Work item » The records that follow must be repeated exactly, except for their pictures.

=== Data records ===

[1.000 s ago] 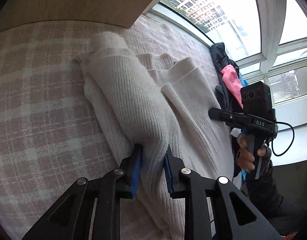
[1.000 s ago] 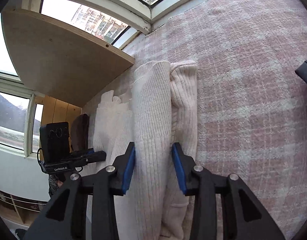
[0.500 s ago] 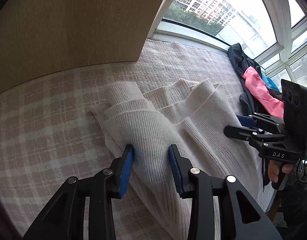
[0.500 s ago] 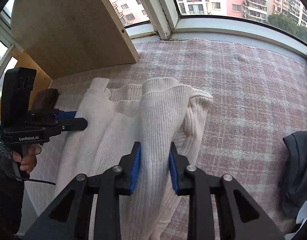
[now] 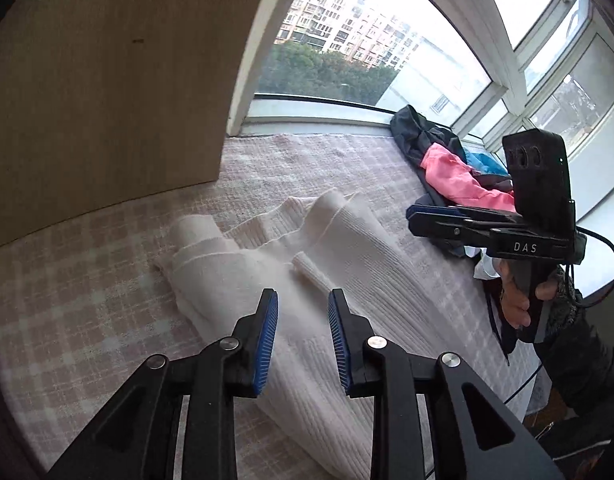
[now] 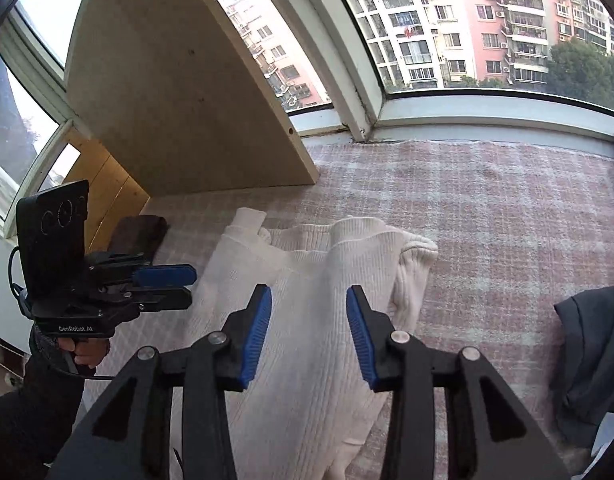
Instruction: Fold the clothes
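Cream sweater (image 5: 307,280) lying on the plaid blanket (image 5: 87,300), sleeves already turned in, collar end toward the window sill (image 6: 487,116). Both tools lifted clear of it. Left gripper (image 5: 303,340) spread, nothing between the blue pads, knit lying below. Right gripper (image 6: 309,336) spread wider, likewise empty.

Step in hand, by the look of it: letting go after the sleeve fold and resetting for the next one. Best done by dropping back to the hem end, farthest from the sill, pinching both layers at matching spots on either side, then carrying the hem toward the collar in one even sweep. Worth keeping the two grips level, or the soft rib knit will skew and bunch.

Against a second ago: both tools then pinching folds of sweater down low; now off the cloth and higher, more sill and window in view. Right jaws just been opening, nothing between them. Clothes pile (image 5: 447,164), on the sweater's right, unchanged.
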The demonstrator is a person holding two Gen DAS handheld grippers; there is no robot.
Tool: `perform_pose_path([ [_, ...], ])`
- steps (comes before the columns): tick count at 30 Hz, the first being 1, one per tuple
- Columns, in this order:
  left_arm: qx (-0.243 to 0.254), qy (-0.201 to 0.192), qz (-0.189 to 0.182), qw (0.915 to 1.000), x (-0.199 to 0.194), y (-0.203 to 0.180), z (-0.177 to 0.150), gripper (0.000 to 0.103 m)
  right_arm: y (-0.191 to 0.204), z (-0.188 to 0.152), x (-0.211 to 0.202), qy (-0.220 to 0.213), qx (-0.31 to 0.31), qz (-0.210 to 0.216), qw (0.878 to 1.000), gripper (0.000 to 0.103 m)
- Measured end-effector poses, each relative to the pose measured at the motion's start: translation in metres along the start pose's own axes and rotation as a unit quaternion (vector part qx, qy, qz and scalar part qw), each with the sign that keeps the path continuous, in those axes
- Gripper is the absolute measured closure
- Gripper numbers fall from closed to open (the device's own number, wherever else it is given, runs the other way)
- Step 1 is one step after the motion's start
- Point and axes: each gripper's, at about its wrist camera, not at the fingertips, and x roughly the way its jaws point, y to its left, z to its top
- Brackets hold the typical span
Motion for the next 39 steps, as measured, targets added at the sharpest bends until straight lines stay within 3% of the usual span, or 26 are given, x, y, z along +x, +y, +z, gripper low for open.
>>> perform_pose_path([
  [2,0.003,0.031,0.012,0.9994,0.027,0.000,0.000,0.076,-0.009,-0.004,0.031,0.040,-0.004,-0.062,0.997,0.064],
  [3,0.001,0.047,0.023,0.9986,0.042,0.003,-0.002,0.076,-0.016,-0.007,0.037,0.034,0.005,-0.049,0.998,0.062],
  [4,-0.005,0.054,0.029,0.9981,0.053,0.011,-0.007,0.089,-0.023,-0.008,0.037,0.026,0.018,-0.027,0.999,0.062],
  [5,-0.019,0.048,0.018,0.9985,0.054,0.019,-0.010,0.093,-0.026,-0.008,0.034,0.031,0.026,-0.019,0.999,0.062],
  [8,-0.080,0.028,-0.012,0.9963,0.034,0.038,-0.014,0.094,-0.032,-0.007,0.008,0.007,0.049,-0.023,0.999,0.061],
  [9,-0.088,0.016,0.002,0.9960,0.023,0.041,-0.014,0.092,-0.035,-0.005,-0.001,-0.005,0.059,-0.029,0.998,0.056],
  [11,-0.102,0.002,0.042,0.9939,0.010,0.047,-0.011,0.070,-0.040,0.000,-0.005,-0.010,0.073,-0.052,0.996,0.044],
  [12,-0.111,0.000,0.055,0.9923,0.006,0.050,-0.009,0.052,-0.041,0.004,0.000,-0.004,0.072,-0.057,0.996,0.044],
  [13,-0.121,0.001,0.056,0.9911,0.007,0.054,-0.007,0.047,-0.042,0.008,0.007,0.005,0.068,-0.061,0.996,0.044],
  [16,-0.137,0.020,0.066,0.9881,0.019,0.059,-0.003,0.045,-0.040,0.015,0.034,0.047,0.058,-0.069,0.995,0.044],
  [19,-0.148,0.035,0.086,0.9847,0.031,0.061,0.000,0.045,-0.039,0.020,0.049,0.059,0.036,-0.086,0.994,0.044],
  [21,-0.149,0.040,0.100,0.9829,0.038,0.063,0.002,0.044,-0.039,0.024,0.057,0.061,0.016,-0.104,0.993,0.035],
  [25,-0.147,0.045,0.128,0.9798,0.049,0.073,0.007,0.030,-0.055,0.030,0.061,0.079,0.045,-0.069,0.993,0.032],
  [29,-0.141,0.046,0.125,0.9809,0.059,0.080,0.012,0.027,-0.058,0.034,0.065,0.076,0.039,-0.046,0.995,0.031],
  [32,-0.118,0.040,0.130,0.9837,0.064,0.074,0.015,0.038,-0.054,0.035,0.066,0.078,0.015,-0.051,0.996,0.033],
  [34,-0.106,0.038,0.123,0.9859,0.066,0.070,0.016,0.059,-0.053,0.034,0.066,0.083,0.010,-0.022,0.996,0.060],
  [35,-0.102,0.037,0.117,0.9871,0.065,0.068,0.016,0.063,-0.052,0.034,0.064,0.083,0.013,-0.011,0.996,0.075],
  [36,-0.101,0.035,0.108,0.9883,0.064,0.067,0.015,0.073,-0.051,0.034,0.061,0.082,0.016,-0.005,0.997,0.077],
  [39,-0.100,0.029,0.082,0.9912,0.057,0.065,0.012,0.079,-0.045,0.034,0.046,0.069,0.024,0.013,0.997,0.081],
])
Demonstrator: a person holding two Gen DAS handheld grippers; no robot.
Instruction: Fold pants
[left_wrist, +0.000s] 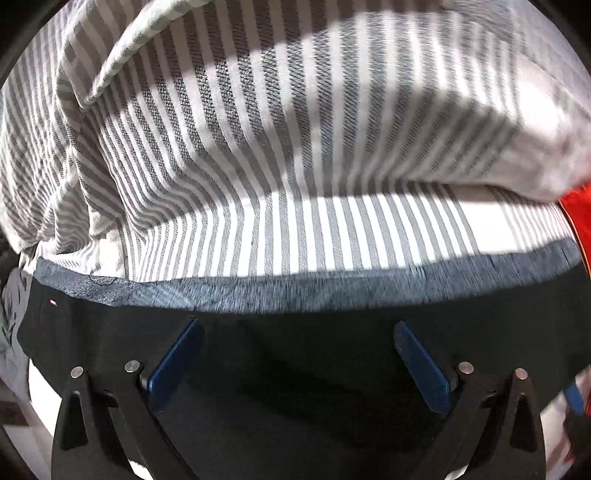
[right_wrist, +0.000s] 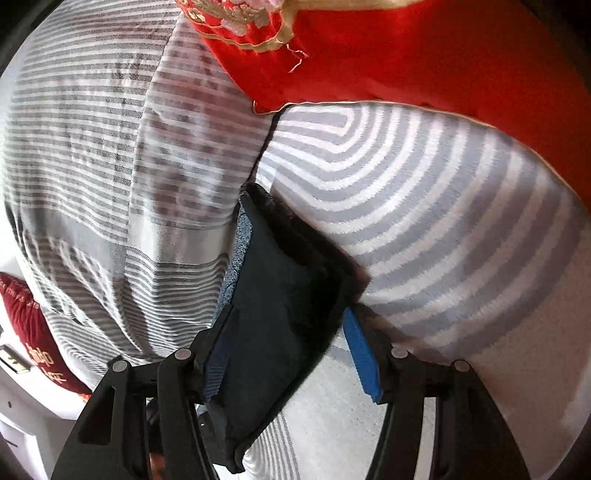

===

Answer to this exercise »
[1.000 s ago] 
[1.000 s ago] 
[0.500 s ago] 
[0.500 s ago] 
[now] 
[now] 
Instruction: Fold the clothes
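Cream sweater (image 5: 307,280) lying on the plaid blanket (image 5: 87,300), sleeves already turned in, collar end toward the window sill (image 6: 487,116). Both tools lifted clear of it. Left gripper (image 5: 303,340) spread, nothing between the blue pads, knit lying below. Right gripper (image 6: 309,336) spread wider, likewise empty.

Step in hand, by the look of it: letting go after the sleeve fold and resetting for the next one. Best done by dropping back to the hem end, farthest from the sill, pinching both layers at matching spots on either side, then carrying the hem toward the collar in one even sweep. Worth keeping the two grips level, or the soft rib knit will skew and bunch.

Against a second ago: both tools then pinching folds of sweater down low; now off the cloth and higher, more sill and window in view. Right jaws just been opening, nothing between them. Clothes pile (image 5: 447,164), on the sweater's right, unchanged.
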The demonstrator is a person holding two Gen DAS handheld grippers; there is no robot.
Tool: `perform_pose_path([ [_, ...], ])`
- steps (comes before the columns): tick count at 30 Hz, the first being 1, one per tuple
- Columns, in this order:
  left_arm: qx (-0.243 to 0.254), qy (-0.201 to 0.192), qz (-0.189 to 0.182), qw (0.915 to 1.000), x (-0.199 to 0.194), y (-0.203 to 0.180), z (-0.177 to 0.150), gripper (0.000 to 0.103 m)
  right_arm: y (-0.191 to 0.204), z (-0.188 to 0.152), x (-0.211 to 0.202), qy (-0.220 to 0.213), qx (-0.31 to 0.31), qz (-0.210 to 0.216), qw (0.878 to 1.000), gripper (0.000 to 0.103 m)
- Measured end-effector poses, each relative to the pose measured at the motion's start: translation in metres along the start pose's own axes and rotation as a unit quaternion (vector part qx, qy, qz and scalar part qw), each with the sign that keeps the path continuous, in those axes
- Gripper is the absolute measured closure
- Gripper numbers fall from closed to open (the device's own number, wherever else it is given, runs the other way)
- Step 1 is one step after the motion's start
- Point and axes: each gripper's, at about its wrist camera, not at the fingertips, and x roughly the way its jaws point, y to its left, z to its top
- Brackets hold the typical span
Motion for the next 39 steps, as measured, targets added at the sharpest bends until straight lines stay within 3% of the usual span, or 26 are given, x, y, z along +x, +y, +z, gripper low for open.
>>> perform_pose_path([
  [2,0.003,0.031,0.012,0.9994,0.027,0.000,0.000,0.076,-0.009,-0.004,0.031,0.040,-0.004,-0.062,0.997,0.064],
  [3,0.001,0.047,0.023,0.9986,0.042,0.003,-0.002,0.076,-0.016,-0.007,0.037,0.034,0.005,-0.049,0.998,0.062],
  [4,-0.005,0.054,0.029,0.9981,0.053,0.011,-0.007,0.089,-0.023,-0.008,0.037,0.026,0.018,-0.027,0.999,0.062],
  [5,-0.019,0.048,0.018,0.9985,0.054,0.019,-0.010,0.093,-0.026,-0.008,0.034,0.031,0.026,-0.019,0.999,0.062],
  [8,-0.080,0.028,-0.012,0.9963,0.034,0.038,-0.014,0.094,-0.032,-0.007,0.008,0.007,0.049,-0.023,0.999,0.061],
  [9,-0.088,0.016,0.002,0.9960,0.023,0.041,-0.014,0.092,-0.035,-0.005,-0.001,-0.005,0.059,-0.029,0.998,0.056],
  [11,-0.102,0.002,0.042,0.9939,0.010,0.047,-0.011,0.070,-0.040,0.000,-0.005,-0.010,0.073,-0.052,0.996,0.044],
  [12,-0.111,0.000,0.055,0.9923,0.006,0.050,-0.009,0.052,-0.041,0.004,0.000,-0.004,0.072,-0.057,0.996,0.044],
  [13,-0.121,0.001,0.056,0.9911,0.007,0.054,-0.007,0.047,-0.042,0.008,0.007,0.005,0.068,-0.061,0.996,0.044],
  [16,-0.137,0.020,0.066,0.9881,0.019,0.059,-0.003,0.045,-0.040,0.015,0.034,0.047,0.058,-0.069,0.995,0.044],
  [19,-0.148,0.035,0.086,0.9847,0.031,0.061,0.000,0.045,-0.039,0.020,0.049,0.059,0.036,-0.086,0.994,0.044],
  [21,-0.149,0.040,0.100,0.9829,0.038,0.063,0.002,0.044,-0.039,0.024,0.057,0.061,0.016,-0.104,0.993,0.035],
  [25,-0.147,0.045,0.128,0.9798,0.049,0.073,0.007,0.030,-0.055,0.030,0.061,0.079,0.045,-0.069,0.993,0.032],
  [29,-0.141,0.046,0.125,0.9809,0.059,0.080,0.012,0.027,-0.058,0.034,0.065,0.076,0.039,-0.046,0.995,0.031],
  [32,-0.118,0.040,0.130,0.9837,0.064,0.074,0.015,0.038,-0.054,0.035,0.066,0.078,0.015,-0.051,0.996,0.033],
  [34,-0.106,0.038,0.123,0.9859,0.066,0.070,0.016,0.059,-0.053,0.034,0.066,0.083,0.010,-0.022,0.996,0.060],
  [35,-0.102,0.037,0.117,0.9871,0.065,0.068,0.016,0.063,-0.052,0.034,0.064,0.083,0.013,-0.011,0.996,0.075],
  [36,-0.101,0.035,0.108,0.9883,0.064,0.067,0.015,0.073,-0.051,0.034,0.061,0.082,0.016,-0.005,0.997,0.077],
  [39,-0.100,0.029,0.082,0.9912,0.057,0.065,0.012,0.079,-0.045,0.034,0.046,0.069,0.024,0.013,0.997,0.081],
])
Demonstrator: a person holding two Gen DAS handheld grippers; no robot.
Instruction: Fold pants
[left_wrist, +0.000s] 
[right_wrist, +0.000s] 

Above is the complete output.